Гениальность его выявлялась, когда он описывал сумрачный мир дождей и туманов, где редко появляется солнце, а если даже и появляется, то не греет.
Все четыре великих романа Достоевского настояны на сомнениях и невзгодах, темных страстях и отчаянии. В «Преступлении и наказании» воздух настолько плотный, что трудно дышать.
Петербург Пушкина и Петербург Достоевского — это абсолютно разные миры, реально существующие под покровом величественного города, взаимосвязанные как день и ночь. Я мечтал побывать в обоих.
После школы я целый год проработал, чтобы скопить необходимую для начала самостоятельной жизни сумму. К тому времени я уже перестал искать в прочитанных книгах зыбкое отражение своей истинной сущности, и они как-то вдруг утратили для меня свою магическую силу.
Именно тогда меня впервые посетила печальная душевная тревога и долго не отпускала. Я уже успел пережить первую юношескую любовь, ту самую, чьи шипы оставляют в душе шрамы на всю жизнь.

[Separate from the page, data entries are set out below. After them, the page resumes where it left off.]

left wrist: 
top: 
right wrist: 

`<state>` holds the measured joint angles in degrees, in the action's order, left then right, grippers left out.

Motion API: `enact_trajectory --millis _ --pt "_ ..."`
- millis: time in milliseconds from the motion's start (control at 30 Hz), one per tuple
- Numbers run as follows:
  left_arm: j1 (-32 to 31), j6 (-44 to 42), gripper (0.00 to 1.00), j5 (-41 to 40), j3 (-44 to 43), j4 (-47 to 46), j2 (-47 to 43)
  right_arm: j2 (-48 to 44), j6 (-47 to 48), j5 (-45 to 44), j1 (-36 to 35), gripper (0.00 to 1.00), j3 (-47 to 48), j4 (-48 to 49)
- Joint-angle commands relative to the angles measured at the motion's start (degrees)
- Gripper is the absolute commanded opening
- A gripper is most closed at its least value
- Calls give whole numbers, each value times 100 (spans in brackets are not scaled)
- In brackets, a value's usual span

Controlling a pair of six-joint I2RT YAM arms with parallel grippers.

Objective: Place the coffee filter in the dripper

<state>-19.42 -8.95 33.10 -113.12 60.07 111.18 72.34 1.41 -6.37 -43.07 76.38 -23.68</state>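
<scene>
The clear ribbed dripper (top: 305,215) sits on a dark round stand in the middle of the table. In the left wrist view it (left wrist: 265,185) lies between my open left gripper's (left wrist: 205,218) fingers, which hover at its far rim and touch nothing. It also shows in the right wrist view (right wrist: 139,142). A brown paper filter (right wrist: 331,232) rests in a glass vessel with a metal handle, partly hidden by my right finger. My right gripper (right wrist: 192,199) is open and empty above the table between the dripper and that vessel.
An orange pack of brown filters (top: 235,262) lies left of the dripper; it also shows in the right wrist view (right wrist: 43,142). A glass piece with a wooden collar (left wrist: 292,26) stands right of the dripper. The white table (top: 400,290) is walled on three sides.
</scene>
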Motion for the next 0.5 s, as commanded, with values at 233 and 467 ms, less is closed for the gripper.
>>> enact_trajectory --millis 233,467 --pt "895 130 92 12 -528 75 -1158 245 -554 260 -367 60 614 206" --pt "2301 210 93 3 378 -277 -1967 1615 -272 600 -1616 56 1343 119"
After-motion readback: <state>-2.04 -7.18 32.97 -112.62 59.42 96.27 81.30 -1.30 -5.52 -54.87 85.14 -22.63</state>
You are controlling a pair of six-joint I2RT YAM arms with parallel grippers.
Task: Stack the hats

Девушка, бывшая моей отрадой, с искренним чувством, которого я прежде не замечал у нее, рассказала мне о том, что нашла наконец свой идеал. Желая меня утешить, она добавила, что расстается со мной без горечи и будет хорошо вспоминать о нашей дружбе. Был пасмурный ветреный день. Накрапывал дождик, смывавший мои жалкие слезы…
В Петербург я приехал в конце июня и еще застал дивную атмосферу белых ночей с их хрустальной прозрачностью и сказочным мерцанием.
Обычно, когда мечты сбываются, люди испытывают нечто похожее на легкое разочарование. Со мной не произошло ничего подобного, ибо именно таким я и видел в воображении этот город.
Отчим дал мне адрес Анжелики, вдовы руководителя польской секции Коминтерна, расстрелянного в 1937 году.
Он познакомился с ней в Казахстане, где она отбывала ссылку. После XX съезда муж Анжелики был реабилитирован, а ей назначили небольшую пенсию и разрешили вернуться в Ленинград.
Ее двухкомнатная квартира находилась на последнем этаже четырехэтажного кирпичного дома. Из окна комнаты, где я прожил десять дней, видна была крыша какого-то деревянного строения, окруженного высокими брандмауэрами и молодцевато выстроившимися в ряд бесконечными дымовыми трубами.
Во дворе был садик с клумбой, где ютились чахлые цветы и высокие деревья, крашенные блеклой листвой. Кладка кирпичей голых неоштукатуренных стен таких домов, составлявших целые кварталы, образовывала узоры, таившие в себе прелесть петербургской старины.